From Masahiko Sawada
Subject Re: Time delayed LR (WAS Re: logical replication restrictions)
Date
Msg-id CAD21AoAeG2+RsUYD9+mEwr8-rrt8R1bqpe56T2D=euO-Qs-GAg@mail.gmail.com
Whole thread Raw
In response to RE: Time delayed LR (WAS Re: logical replication restrictions)  ("Hayato Kuroda (Fujitsu)" <kuroda.hayato@fujitsu.com>)
Responses Re: Time delayed LR (WAS Re: logical replication restrictions)  (Amit Kapila <amit.kapila16@gmail.com>)
List pgsql-hackers
On Wed, Mar 1, 2023 at 12:51 AM Hayato Kuroda (Fujitsu)

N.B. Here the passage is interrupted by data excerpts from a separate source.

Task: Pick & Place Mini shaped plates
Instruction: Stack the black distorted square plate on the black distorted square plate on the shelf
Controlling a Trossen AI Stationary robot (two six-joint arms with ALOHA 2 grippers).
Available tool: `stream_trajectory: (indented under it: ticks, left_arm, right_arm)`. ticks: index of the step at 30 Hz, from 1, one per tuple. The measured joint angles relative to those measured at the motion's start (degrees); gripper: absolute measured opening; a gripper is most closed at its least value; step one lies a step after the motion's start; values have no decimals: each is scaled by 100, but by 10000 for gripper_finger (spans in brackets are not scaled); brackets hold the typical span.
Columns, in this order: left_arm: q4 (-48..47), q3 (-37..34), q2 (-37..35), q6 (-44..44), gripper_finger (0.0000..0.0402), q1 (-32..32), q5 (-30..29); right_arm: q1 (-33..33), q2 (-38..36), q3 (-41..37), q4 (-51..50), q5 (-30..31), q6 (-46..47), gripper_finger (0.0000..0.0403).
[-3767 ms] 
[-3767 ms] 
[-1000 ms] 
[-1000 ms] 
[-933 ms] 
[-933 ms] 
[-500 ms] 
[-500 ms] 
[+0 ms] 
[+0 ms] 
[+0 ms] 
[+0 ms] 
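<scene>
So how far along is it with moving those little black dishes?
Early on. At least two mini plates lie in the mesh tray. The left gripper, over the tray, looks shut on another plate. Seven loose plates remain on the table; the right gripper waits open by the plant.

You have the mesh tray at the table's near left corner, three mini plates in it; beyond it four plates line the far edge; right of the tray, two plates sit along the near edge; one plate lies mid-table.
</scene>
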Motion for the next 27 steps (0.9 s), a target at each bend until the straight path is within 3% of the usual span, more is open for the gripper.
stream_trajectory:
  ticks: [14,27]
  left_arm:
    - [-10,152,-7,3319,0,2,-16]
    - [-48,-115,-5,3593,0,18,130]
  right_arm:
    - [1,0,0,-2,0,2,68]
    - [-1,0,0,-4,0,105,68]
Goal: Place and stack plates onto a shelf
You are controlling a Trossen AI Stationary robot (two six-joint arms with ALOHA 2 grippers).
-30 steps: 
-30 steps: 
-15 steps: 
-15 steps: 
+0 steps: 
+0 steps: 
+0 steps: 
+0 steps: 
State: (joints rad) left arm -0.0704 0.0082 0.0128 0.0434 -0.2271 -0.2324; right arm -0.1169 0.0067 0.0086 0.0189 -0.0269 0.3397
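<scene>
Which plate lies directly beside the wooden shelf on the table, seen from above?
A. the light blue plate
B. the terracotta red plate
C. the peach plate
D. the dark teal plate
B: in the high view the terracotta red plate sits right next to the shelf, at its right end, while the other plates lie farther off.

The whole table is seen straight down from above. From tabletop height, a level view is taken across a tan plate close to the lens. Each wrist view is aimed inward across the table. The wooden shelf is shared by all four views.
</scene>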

<kuroda.hayato@fujitsu.com> wrote:
>
> Dear Amit,
>
> > Few comments:
>
> Thank you for reviewing! PSA new version.
> Note that the starting point of delay for 2PC was not changed,
> I think it has been under discussion.
>
> > 1.
> > + /*
> > + * If we've requested to shut down, exit the process.
> > + *
> > + * Note that WalSndDone() cannot be used here because the delaying
> > + * changes will be sent in the function.
> > + */
> > + if (got_STOPPING)
> > + {
> > + QueryCompletion qc;
> > +
> > + /* Inform the standby that XLOG streaming is done */
> > + SetQueryCompletion(&qc, CMDTAG_COPY, 0);
> > + EndCommand(&qc, DestRemote, false);
> > + pq_flush();
> >
> > Do we really need to do anything except for breaking the loop and let
> > the exit handling happen in the main loop when 'got_STOPPING' is set?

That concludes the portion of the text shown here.